WHAT TO WORK ON — In the data below, find every line that has the string "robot", and copy it.
--- START ---
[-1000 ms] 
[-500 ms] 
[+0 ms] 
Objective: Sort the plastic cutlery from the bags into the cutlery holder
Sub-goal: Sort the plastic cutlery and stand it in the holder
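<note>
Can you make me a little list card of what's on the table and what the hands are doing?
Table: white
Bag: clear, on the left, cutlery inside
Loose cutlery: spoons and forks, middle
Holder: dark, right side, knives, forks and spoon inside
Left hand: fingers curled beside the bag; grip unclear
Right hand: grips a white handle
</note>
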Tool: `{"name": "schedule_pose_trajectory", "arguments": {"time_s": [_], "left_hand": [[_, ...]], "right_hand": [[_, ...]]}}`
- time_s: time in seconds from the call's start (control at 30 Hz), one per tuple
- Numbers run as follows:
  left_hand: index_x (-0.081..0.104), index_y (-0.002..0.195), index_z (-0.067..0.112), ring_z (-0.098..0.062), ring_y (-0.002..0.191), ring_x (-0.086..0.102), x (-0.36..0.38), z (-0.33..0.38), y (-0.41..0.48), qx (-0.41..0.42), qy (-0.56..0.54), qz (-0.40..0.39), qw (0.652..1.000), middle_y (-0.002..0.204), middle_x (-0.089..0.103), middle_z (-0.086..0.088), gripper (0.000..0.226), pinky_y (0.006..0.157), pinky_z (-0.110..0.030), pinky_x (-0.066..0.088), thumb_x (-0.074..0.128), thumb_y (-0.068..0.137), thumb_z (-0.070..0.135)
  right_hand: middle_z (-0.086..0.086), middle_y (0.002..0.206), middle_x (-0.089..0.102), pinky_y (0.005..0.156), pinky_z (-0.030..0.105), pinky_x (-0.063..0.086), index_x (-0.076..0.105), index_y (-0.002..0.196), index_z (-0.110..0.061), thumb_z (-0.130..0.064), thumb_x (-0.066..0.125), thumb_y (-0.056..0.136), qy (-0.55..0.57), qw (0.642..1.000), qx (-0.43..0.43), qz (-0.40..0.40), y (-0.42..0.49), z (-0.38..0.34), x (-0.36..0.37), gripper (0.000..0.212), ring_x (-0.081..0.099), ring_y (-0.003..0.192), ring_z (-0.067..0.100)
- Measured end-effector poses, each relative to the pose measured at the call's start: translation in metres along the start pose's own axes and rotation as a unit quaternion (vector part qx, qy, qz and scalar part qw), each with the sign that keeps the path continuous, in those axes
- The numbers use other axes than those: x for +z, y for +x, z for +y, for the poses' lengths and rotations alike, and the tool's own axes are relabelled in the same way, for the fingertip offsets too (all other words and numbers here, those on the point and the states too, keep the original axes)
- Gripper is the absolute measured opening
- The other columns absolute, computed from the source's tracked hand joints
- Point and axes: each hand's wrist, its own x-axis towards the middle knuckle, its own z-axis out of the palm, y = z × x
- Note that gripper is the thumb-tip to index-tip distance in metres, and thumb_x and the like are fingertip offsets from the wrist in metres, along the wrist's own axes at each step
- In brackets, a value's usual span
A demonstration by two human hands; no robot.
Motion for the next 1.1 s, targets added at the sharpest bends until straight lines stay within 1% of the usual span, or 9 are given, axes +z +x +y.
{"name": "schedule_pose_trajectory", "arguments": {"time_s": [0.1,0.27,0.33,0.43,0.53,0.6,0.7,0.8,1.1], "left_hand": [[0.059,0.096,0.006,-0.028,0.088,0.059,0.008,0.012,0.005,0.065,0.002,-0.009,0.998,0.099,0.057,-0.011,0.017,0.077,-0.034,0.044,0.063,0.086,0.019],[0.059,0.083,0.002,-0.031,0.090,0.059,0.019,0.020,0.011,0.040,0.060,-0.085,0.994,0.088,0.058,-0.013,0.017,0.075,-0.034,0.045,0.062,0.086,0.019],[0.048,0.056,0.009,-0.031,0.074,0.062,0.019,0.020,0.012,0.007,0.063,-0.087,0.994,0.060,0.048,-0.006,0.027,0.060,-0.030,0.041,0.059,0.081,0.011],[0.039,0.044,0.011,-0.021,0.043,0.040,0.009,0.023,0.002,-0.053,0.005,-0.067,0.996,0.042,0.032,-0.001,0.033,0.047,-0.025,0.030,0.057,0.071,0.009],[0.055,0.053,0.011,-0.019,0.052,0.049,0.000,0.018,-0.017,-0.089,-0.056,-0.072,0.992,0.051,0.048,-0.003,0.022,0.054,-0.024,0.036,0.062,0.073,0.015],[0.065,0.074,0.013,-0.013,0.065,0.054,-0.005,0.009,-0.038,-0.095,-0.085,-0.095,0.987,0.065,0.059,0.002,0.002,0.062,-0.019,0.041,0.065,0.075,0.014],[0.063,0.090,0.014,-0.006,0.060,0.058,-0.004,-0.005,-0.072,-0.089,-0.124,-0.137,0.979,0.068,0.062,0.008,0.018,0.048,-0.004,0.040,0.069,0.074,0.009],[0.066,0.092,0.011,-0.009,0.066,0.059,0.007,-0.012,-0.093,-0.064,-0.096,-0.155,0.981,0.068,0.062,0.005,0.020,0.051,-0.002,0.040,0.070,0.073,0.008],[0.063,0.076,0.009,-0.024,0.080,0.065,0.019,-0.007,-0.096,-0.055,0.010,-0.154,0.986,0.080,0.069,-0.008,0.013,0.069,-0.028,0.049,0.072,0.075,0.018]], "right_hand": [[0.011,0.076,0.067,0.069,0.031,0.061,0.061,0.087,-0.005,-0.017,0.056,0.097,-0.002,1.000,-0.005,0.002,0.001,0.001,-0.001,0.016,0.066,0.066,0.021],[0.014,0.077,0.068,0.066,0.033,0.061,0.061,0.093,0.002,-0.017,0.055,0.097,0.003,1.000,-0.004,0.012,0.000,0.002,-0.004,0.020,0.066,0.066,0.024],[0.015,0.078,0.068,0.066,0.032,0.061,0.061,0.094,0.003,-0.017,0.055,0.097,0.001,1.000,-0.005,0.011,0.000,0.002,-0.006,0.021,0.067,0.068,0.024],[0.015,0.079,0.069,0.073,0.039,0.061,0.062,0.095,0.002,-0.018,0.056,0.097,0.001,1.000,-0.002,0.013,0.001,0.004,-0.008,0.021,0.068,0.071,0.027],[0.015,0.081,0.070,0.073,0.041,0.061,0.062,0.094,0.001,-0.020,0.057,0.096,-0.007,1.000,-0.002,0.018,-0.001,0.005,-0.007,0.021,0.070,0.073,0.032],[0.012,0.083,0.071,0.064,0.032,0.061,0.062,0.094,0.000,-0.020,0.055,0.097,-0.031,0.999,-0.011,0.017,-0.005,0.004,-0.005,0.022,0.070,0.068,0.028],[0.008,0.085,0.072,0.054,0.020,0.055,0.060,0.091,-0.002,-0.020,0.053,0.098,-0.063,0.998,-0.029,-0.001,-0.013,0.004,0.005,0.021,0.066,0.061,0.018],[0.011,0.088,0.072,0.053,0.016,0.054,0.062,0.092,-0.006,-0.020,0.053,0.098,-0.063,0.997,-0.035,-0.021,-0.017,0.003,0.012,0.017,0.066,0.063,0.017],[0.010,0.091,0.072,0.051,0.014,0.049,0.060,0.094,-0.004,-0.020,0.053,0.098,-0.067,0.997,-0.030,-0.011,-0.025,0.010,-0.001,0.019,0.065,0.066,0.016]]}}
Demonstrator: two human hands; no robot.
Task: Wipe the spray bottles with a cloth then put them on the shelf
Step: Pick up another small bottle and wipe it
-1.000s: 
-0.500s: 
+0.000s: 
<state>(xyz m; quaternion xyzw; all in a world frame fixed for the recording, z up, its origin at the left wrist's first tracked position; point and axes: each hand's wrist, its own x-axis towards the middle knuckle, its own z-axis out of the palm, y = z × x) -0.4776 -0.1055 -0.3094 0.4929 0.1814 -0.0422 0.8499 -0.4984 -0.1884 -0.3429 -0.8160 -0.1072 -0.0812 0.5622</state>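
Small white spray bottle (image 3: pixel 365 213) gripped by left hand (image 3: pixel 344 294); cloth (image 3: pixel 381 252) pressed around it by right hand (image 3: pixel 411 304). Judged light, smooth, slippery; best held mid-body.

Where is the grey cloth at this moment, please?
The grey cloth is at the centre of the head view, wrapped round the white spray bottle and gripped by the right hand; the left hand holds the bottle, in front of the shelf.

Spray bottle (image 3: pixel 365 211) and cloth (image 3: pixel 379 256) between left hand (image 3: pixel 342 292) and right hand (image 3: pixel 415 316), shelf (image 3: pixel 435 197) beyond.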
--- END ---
OUTPUT BELOW —
A demonstration by two human hands; no robot.
Demonstrator: two human hands; no robot.

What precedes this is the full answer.